Ordinanza di Cassazione Civile Sez. 2 Num. 24472 Anno 2025
Civile Ord. Sez. 2 Num. 24472 Anno 2025
Presidente: COGNOME
Relatore: COGNOME
Data pubblicazione: 03/09/2025
ORDINANZA
sul ricorso iscritto al n. 1179/2020 R.G. proposto da :
NOME COGNOME rappresentato e difeso dall’avvocato COGNOME (CODICE_FISCALE;
-ricorrente-
contro
COCKTAIL RAGIONE_SOCIALE COGNOME RAGIONE_SOCIALE, elettivamente domiciliata in ROMA, INDIRIZZO presso lo studio dell’avvocato COGNOME (CODICE_FISCALE, rappresentato e difeso dall’avvocato COGNOME NOME (CODICE_FISCALE;
-controricorrente-
avverso la SENTENZA della CORTE D’APPELLO DI CAGLIARI, SEZIONE DISTACCATA DI SASSARI n. 452/2019, depositata il 10/10/2019.
Udita la relazione svolta nella camera di consiglio del 14/03/2025 dal Consigliere NOME COGNOME
PREMESSO CHE
1. Con giudizio promosso nel 2012 ai sensi dell’art. 702 -bis c.p.c., NOME COGNOME ha convenuto in giudizio la società RAGIONE_SOCIALE deducendo di avere stipulato un contratto di vendita sottoposto a condizione con il quale la convenuta si era impegnata a vendergli l’azienda già oggetto di contratto d’affitto, che la venditrice era stata dichiarata fallita con vendita all’incanto dell’azienda fissata pochi giorni dopo la stipulazione del contratto, che aveva pagato euro 153.400, quale prima tranche di pagamento per consentire il deposito della richiesta d’ammissione al concordato fallimentare, che aveva versato le ulteriori somme di euro 18.600 e di euro 38.800, quale affitto d’azienda e che il contratto definitivo non era ancora stato stipulato per negligenza del convenuto.

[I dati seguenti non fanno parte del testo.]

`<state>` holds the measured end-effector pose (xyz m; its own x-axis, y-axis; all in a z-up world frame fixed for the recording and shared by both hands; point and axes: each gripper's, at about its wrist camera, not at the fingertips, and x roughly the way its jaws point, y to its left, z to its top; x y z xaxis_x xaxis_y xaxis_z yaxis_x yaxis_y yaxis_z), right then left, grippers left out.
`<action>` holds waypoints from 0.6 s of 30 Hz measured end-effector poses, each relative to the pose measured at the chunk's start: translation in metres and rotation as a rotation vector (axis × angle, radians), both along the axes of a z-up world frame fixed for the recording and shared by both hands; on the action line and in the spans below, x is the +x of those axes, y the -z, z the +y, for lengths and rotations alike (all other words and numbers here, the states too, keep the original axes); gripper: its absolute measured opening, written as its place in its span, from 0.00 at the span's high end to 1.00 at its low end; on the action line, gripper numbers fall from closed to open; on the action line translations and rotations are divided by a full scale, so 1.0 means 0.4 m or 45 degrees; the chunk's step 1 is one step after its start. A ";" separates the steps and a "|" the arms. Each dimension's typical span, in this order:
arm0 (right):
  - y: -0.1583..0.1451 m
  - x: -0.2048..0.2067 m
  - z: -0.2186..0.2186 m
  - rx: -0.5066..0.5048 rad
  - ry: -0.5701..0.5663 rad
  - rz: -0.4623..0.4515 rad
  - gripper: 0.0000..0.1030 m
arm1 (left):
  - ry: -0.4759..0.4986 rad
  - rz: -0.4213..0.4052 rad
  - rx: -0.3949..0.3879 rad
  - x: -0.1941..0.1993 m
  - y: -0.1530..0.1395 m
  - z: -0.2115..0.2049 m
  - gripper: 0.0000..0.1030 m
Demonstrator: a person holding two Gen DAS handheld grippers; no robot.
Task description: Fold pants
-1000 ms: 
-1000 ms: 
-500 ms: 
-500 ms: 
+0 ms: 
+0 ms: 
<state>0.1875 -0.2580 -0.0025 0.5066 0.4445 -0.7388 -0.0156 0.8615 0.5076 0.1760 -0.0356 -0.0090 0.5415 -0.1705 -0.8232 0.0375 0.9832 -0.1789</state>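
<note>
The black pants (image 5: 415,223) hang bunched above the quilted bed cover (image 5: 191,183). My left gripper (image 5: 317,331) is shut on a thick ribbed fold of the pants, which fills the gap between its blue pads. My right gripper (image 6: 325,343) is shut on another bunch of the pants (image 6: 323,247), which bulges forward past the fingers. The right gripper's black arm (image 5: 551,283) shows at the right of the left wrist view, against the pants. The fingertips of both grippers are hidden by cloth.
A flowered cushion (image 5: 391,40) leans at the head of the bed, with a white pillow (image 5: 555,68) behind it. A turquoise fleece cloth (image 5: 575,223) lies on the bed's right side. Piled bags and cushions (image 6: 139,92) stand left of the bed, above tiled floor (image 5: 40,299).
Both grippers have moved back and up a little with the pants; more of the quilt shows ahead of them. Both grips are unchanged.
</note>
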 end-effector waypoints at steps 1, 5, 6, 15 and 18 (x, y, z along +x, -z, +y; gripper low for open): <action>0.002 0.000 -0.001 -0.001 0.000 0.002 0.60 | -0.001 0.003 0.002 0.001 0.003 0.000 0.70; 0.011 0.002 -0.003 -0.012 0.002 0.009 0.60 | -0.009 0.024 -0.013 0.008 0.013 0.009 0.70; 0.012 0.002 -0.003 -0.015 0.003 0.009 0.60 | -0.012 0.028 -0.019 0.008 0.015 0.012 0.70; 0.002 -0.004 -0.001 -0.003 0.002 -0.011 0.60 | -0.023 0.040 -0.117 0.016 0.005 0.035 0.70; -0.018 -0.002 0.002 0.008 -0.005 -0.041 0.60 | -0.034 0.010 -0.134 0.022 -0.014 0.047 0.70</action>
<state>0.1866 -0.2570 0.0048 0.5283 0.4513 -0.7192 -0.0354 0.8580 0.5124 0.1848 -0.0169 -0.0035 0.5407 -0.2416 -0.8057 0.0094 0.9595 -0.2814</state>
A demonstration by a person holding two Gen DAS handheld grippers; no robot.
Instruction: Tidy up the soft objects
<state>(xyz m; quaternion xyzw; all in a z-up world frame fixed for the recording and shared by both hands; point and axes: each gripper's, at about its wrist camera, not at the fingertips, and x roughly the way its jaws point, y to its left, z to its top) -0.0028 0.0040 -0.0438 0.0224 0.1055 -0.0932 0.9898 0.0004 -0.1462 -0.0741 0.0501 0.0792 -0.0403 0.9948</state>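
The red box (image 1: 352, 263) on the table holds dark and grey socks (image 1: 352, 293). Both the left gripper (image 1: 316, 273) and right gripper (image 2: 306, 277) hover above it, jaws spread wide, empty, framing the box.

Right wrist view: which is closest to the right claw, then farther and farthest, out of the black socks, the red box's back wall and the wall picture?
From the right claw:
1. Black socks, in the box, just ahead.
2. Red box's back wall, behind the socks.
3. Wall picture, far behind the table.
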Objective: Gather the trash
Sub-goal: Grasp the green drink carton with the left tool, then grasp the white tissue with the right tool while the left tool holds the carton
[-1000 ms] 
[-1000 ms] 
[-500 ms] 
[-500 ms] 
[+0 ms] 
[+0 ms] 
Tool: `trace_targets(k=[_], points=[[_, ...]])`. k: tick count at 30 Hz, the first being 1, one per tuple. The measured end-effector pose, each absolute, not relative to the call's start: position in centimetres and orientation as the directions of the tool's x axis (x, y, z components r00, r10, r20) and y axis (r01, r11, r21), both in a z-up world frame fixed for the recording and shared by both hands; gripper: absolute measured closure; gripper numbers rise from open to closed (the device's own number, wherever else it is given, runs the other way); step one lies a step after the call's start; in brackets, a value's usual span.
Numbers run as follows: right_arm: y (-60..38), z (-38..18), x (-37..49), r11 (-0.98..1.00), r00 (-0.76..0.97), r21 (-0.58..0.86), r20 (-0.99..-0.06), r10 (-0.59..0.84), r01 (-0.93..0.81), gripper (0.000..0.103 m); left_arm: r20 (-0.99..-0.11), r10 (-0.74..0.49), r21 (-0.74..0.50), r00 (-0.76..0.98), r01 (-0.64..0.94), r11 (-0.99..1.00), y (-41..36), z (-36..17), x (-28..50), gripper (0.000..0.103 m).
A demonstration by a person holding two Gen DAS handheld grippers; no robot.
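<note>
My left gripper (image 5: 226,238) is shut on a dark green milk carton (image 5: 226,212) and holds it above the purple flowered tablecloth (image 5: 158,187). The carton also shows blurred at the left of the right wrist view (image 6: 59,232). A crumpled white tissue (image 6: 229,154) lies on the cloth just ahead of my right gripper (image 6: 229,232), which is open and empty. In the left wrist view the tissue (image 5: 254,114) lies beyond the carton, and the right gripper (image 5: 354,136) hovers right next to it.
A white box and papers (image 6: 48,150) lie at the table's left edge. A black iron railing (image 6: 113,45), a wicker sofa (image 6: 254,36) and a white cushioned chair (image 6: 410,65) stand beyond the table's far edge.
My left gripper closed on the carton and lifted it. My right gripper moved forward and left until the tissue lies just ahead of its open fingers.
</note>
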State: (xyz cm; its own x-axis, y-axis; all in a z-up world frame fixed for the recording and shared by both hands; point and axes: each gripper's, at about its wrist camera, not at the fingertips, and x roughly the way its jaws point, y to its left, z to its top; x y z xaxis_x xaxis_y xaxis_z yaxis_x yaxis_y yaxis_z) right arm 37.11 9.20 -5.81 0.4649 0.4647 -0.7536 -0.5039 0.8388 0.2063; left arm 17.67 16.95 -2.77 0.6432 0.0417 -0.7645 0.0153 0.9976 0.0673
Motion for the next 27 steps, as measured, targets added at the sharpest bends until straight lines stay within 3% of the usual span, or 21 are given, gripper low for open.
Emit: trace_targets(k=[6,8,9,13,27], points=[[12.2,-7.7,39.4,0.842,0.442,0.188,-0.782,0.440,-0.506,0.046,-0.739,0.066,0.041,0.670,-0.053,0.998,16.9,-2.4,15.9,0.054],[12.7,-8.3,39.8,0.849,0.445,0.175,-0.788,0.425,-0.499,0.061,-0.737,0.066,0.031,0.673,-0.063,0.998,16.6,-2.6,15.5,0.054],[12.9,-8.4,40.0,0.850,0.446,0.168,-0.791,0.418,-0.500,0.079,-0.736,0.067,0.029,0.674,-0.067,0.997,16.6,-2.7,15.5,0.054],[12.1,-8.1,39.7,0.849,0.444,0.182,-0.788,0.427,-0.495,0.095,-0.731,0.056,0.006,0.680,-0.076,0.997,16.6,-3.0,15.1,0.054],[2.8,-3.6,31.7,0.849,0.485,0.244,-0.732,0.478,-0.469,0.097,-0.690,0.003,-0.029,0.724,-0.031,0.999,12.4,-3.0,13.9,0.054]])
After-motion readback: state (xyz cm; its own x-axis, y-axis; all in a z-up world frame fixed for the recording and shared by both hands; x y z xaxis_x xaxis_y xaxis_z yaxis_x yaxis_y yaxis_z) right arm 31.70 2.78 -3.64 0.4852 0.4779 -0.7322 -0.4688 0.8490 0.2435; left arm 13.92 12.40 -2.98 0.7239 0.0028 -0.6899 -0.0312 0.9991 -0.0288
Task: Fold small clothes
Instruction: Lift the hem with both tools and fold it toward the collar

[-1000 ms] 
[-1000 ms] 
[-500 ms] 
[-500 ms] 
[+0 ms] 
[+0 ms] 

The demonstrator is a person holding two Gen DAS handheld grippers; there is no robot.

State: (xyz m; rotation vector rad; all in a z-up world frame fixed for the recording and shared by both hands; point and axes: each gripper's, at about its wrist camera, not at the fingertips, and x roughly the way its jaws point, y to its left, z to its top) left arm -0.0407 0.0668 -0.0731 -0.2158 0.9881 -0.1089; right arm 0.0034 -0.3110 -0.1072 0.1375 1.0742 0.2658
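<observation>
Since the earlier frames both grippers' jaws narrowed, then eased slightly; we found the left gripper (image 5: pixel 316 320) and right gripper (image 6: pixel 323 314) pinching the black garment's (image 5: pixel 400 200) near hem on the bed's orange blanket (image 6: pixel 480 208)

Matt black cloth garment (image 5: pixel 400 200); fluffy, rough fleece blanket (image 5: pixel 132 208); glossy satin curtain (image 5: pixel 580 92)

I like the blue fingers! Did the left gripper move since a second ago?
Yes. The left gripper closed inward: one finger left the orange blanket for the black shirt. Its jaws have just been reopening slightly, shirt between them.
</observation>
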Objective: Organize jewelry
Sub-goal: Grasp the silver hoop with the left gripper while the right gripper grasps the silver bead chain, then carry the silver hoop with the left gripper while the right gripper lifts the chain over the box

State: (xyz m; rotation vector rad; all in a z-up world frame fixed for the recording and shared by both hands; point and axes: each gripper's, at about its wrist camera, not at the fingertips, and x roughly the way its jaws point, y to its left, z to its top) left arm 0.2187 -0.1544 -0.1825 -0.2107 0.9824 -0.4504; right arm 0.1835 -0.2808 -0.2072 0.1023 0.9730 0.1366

COGNOME ha quindi chiesto al Tribunale di Sassari di dichiarare l’efficacia della vendita e, in via subordinata, di dichiarare la risoluzione del contratto per grave inadempimento di controparte e per l’effetto di condannarla ‘alla restituzione del prezzo’ e, in ogni caso, al risarcimento del danno da determinarsi in separato giudizio. La convenuta si è costituita e in via principale ha chiesto di dichiarare risolto il contratto di vendita per inadempimento di NOME, in via subordinata di accertare la risoluzione del contratto per mutuo dissenso, avendo NOME offerto a saldo una somma minore di quella dovuta e, in via ulteriormente subordinata, di dichiarare la risoluzione del contratto per grave inadempimento di COGNOME per l’effetto di dichiarare dovuta dalla convenuta a Peana la somma di euro 172.000 e di condannare
Peana a corrispondere il canone mensile per il godimento dell’azienda dal giugno 2006 fino al suo rilascio.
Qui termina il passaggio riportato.